Stored entries:
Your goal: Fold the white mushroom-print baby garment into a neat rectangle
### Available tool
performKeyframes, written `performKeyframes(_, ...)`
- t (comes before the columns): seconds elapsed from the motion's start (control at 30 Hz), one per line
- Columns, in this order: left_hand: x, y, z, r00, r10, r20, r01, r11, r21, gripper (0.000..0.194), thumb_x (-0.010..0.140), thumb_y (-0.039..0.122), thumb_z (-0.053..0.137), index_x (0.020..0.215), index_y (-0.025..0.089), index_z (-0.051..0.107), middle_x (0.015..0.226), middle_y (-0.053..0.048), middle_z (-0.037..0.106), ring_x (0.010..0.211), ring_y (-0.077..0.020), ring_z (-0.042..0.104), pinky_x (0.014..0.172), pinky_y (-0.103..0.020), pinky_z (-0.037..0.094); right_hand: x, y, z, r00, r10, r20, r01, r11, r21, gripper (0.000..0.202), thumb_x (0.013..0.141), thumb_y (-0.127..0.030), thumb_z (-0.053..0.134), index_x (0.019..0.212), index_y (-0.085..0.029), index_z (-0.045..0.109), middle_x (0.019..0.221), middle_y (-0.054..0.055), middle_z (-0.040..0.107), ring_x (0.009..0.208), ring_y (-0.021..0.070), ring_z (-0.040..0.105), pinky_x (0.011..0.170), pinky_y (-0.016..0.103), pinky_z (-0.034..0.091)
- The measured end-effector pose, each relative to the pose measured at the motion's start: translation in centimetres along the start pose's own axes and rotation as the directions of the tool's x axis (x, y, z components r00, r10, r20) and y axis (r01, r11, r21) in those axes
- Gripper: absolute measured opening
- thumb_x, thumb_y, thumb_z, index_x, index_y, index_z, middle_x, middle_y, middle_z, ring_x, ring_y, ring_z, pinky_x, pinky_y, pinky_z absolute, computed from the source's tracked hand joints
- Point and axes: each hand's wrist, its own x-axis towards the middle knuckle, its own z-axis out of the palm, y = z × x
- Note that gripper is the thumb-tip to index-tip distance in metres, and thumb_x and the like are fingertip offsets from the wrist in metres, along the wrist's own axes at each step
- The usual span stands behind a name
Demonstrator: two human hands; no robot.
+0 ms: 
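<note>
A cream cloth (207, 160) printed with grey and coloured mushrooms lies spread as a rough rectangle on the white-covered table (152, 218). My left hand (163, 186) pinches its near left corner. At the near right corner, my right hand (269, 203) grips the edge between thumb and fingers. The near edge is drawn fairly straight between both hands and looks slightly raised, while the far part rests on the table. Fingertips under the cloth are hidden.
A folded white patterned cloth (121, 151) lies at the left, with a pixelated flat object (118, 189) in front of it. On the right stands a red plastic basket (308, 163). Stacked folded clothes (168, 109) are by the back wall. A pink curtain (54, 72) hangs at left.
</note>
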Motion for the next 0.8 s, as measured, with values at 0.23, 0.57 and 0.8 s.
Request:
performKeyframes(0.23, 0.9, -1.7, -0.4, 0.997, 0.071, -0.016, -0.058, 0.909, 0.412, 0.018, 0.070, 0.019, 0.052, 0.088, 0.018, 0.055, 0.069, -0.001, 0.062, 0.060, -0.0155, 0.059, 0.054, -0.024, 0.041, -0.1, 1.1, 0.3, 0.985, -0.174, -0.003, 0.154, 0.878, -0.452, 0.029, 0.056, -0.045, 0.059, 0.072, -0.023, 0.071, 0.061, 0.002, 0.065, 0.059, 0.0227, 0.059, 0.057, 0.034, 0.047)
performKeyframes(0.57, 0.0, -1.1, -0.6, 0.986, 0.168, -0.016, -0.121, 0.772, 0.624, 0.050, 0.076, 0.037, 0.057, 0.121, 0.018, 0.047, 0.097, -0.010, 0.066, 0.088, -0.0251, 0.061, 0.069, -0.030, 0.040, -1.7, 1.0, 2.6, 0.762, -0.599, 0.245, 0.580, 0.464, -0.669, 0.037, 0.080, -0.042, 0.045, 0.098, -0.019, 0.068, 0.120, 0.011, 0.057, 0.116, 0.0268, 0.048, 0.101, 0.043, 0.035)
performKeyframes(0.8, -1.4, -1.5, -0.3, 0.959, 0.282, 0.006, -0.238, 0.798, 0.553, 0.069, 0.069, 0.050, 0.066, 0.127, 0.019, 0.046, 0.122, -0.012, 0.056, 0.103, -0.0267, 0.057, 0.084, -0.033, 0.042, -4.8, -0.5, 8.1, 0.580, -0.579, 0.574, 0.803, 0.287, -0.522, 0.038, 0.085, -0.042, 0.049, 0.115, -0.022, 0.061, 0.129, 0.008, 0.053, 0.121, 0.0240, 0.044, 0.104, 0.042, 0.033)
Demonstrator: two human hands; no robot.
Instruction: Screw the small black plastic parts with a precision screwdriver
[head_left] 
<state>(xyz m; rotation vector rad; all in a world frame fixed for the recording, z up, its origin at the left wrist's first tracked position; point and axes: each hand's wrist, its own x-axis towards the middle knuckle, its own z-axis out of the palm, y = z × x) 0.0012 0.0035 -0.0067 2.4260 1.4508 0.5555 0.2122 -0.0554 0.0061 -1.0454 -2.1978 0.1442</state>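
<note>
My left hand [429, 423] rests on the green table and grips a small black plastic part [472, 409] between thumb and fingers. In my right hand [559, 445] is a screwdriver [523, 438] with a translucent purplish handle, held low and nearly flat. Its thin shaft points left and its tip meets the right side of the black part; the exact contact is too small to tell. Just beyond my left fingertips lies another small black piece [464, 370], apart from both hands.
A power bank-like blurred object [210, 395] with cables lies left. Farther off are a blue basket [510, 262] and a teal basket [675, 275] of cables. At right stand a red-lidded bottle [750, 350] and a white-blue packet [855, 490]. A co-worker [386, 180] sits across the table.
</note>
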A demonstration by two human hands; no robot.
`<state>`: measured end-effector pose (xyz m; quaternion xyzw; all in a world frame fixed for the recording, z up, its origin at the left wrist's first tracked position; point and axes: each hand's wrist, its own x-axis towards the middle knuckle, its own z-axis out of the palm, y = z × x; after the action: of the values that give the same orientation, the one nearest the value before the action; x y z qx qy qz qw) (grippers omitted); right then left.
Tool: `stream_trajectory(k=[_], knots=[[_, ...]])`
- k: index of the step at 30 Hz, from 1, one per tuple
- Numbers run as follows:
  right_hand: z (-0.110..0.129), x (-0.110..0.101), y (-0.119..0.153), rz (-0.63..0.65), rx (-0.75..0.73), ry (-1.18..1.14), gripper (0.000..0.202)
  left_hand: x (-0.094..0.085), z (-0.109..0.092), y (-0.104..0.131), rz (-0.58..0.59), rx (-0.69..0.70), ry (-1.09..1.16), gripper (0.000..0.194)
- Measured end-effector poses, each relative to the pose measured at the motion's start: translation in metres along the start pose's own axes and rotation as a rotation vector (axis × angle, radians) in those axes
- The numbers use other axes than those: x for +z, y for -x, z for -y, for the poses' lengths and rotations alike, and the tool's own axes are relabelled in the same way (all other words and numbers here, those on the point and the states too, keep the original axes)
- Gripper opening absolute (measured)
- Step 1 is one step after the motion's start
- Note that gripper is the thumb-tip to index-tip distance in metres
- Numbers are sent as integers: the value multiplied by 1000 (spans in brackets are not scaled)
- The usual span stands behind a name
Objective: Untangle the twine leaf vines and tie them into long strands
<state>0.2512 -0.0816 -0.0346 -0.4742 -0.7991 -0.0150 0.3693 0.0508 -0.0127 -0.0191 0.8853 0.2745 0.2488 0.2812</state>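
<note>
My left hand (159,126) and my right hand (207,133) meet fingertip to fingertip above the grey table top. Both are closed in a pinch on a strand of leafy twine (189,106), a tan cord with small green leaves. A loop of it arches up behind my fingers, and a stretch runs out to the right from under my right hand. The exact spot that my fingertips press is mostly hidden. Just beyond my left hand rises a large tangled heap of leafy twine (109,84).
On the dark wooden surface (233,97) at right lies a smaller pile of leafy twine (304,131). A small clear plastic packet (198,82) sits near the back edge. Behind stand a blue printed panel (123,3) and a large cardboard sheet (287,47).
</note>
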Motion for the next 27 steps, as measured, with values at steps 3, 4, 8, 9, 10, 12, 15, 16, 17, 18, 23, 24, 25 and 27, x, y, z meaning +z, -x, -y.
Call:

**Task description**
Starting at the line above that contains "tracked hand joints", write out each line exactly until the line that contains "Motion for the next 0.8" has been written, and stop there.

**Result of the exercise**
- thumb_x, thumb_y, thumb_z, index_x, index_y, index_z, middle_x, middle_y, middle_z, ring_x, ring_y, ring_z, pinky_x, pinky_y, pinky_z absolute, computed from the source's tracked hand joints
- Point and axes: each hand's wrist, its own x-axis towards the middle knuckle, its own z-axis out of the palm, y = z × x
- Note that gripper is the thumb-tip to index-tip distance in metres, and thumb_x and the like are fingertip offsets from the wrist in metres, along the wrist's own axes at each step
- The usual span stands behind a name
Demonstrator: two human hands; no robot.
+0 ms: 
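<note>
A cream cloth (207, 160) printed with grey and coloured mushrooms lies spread as a rough rectangle on the white-covered table (152, 218). My left hand (163, 186) pinches its near left corner. At the near right corner, my right hand (269, 203) grips the edge between thumb and fingers. The near edge is drawn fairly straight between both hands and looks slightly raised, while the far part rests on the table. Fingertips under the cloth are hidden.
A folded white patterned cloth (121, 151) lies at the left, with a pixelated flat object (118, 189) in front of it. On the right stands a red plastic basket (308, 163). Stacked folded clothes (168, 109) are by the back wall. A pink curtain (54, 72) hangs at left.
</note>
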Motion for the next 0.8 s, as measured, with values at 0.23, 0.57 and 0.8 s.

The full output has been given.